Reputation: 37
I'm following an RSS feed, which returns an XML. Inside the XML are HTML tables, returned as one long string. I'm trying to access the elements of this HTML table with C#, so that I may use each of these elements as variables for another program. An example of a table:
<table cellpadding="5"><tr><td><strong>Date (GMT)</strong></td><td><strong>Event</strong></td><td><strong>Cons.</strong></td><td><strong>Actual</strong></td><td><strong>Previous</strong></td></tr><tr><td>Jun 7 11:00</td><td>Announcement</td><td>6.250 %</td><td>6.310 %</td><td>6.560 %</td></tr></table>
Just about every similar thread on here has suggested HtmlAgilityPack, which I'm trying to use. So far, I've been able to pull out the HTML table and declare it as a string variable, but I can't seem to be able to pull out the table elements. The following is my hack, based on several users' suggestions:
XmlDocument xDoc = new XmlDocument();
xDoc.Load("http://rssfeed.com");
string descr = xDoc.SelectSingleNode("rss/channel/item/description").InnerText;
HtmlAgilityPack.HtmlDocument doc = new HtmlAgilityPack.HtmlDocument();
doc.LoadHtml("descr");
// A Print statement here (textBox1.Text = descr;) shows that I'm successfully accessing the HTML table
var table = doc.DocumentNode.Descendants("tr")
.Select(n => n.Elements("td").Select(o => o.InnerText).ToArray());
foreach (var tr in table)
{
textBox1.Text = String.Format("{0} {1} {2}", tr[0], tr[1], tr[2]);
}
Any and all suggestions are extremely welcome.
Thanks, D
Upvotes: 3
Views: 5950
Reputation: 11945
This worked for me, and as long as the Html works as Xml it will for you (and the values are always within a TD). The Value of a TD with a single element inside (aka the strong's) is the same as that element's value.
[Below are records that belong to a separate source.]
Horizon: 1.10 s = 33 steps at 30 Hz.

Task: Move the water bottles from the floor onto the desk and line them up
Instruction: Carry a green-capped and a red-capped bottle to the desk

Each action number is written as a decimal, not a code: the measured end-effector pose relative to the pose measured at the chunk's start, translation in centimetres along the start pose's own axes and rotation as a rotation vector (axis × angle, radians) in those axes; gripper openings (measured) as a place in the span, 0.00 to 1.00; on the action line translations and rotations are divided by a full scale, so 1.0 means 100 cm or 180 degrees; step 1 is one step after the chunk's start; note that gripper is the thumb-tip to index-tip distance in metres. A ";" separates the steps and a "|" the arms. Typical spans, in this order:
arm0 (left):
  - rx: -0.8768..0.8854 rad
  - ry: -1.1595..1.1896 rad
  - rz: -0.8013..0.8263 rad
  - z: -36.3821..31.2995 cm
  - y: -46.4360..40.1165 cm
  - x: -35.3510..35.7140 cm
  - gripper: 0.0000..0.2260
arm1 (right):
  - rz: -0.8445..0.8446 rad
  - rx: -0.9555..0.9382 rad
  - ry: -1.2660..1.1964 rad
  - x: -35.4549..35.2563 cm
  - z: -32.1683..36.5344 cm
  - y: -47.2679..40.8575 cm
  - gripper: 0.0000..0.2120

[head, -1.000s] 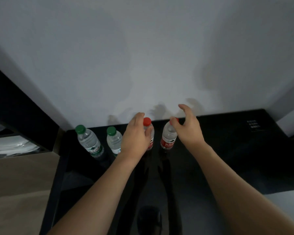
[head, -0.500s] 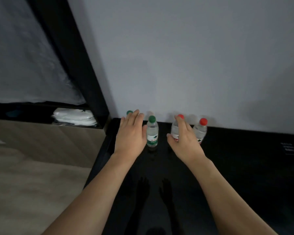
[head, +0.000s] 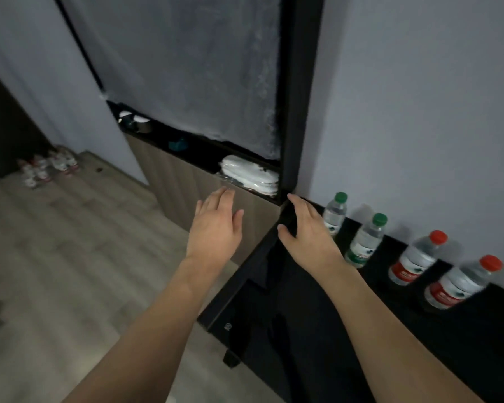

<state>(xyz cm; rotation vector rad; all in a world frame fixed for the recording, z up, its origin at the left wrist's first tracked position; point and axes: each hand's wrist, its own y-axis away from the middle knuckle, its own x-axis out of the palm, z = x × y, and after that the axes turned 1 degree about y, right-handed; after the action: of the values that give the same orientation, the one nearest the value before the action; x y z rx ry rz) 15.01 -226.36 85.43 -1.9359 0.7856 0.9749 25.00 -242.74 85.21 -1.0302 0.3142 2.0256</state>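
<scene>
Nothing is being gripped, left hand (head: pixel 214 225) and right hand (head: pixel 309 228) both being held slack-fingered off the desk (head: pixel 361 330) left edge, while remaining floor bottles (head: pixel 45 167), apparently upright, are being seen far forward-left, nearer the left hand, four bottles (head: pixel 364 242) lining the desk's back edge.

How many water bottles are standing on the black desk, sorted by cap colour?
Clear plastic bottles with green caps: 2, one nearest the desk's corner, the next beside it.
Clear plastic bottles with red caps: 2, one and the other.
Total on the black desk: 4.
</scene>
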 end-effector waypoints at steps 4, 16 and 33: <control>-0.0467 -0.0050 -0.0192 0.068 0.019 -0.035 0.18 | 0.0397 -0.0243 -0.0055 0.046 0.055 -0.016 0.32; -0.1592 -0.0391 -0.0832 0.261 0.105 -0.161 0.17 | 0.1192 -0.1212 -0.0142 0.194 0.239 -0.037 0.31; -0.2016 -0.0743 -0.1160 0.380 0.137 -0.234 0.16 | 0.1628 -0.1930 -0.0167 0.309 0.373 -0.063 0.31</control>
<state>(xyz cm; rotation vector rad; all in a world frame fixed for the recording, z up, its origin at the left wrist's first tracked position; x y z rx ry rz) -20.66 -196.24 85.90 -2.3178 -0.0363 1.2834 -1.01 -201.39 86.19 -1.3527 -0.0942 2.6980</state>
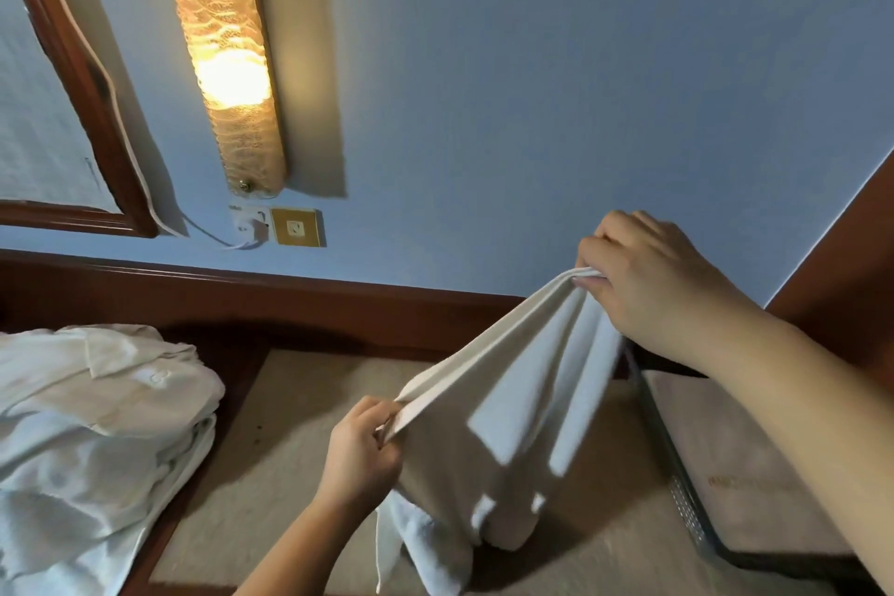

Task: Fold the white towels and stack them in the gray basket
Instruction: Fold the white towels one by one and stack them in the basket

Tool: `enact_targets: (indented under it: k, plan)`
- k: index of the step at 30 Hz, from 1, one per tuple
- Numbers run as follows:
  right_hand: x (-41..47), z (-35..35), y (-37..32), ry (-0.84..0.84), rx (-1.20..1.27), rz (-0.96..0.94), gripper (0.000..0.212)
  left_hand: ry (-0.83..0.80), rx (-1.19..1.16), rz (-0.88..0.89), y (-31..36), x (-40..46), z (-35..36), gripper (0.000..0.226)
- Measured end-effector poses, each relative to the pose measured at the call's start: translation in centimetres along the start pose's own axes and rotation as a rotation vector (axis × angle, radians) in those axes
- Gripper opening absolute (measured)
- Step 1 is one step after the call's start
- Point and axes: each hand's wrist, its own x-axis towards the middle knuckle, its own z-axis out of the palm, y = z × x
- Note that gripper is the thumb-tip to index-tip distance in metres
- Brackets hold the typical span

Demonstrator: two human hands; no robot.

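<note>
Towel (508, 407) hangs stretched between both hands above the beige table (300, 426), its lower end drooping onto the surface. Left hand (360, 450) pinches one corner with curled fingers (387, 419); right hand (663, 290), higher and nearer the blue wall (532, 87), grips the opposite corner. Gray basket (687, 489) stands just right of the towel. Crumpled white laundry (96, 426) lies well left.

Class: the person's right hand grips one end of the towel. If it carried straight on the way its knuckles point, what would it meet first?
Probably the blue wall; nothing shows between it and the right hand, though depth is unclear.
</note>
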Motion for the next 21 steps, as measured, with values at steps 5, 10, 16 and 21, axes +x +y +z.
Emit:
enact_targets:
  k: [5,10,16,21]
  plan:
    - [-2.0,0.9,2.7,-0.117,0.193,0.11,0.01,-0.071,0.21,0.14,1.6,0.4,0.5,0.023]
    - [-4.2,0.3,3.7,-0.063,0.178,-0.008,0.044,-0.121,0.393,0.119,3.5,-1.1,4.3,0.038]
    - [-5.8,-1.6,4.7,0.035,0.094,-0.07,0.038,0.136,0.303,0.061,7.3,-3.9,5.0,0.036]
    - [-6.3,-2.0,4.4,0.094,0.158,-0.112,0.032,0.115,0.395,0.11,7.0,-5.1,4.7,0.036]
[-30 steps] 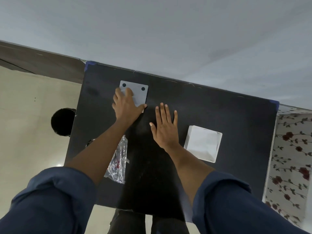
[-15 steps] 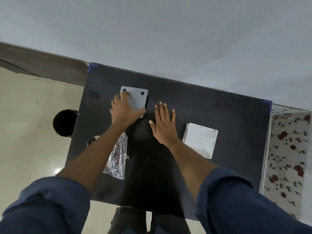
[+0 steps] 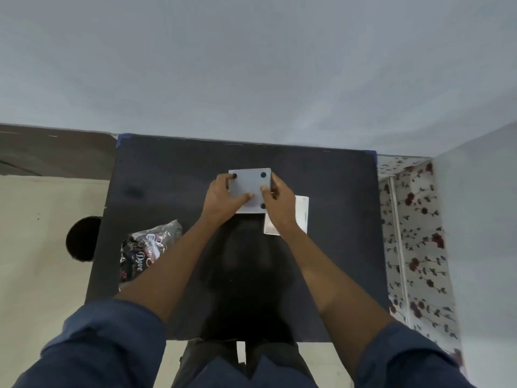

XElement table = XElement.Parse("<table cellpadding=\"5\"><tr><td><strong>Date (GMT)</strong></td><td><strong>Event</strong></td><td><strong>Cons.</strong></td><td><strong>Actual</strong></td><td><strong>Previous</strong></td></tr><tr><td>Jun 7 11:00</td><td>Announcement</td><td>6.250 %</td><td>6.310 %</td><td>6.560 %</td></tr></table>");
string[] values = table.Descendants("td").Select(td => td.Value).ToArray();
And/or the rows with value arrays:
var rows = table.Elements()
.Select(tr => tr.Elements().Select(td => td.Value).ToArray())
.ToList();
Update:
foreach (string value in values)
Console.WriteLine(value);
foreach (string[] row in rows)
foreach (string value in row)
Console.WriteLine(value);
Upvotes: 2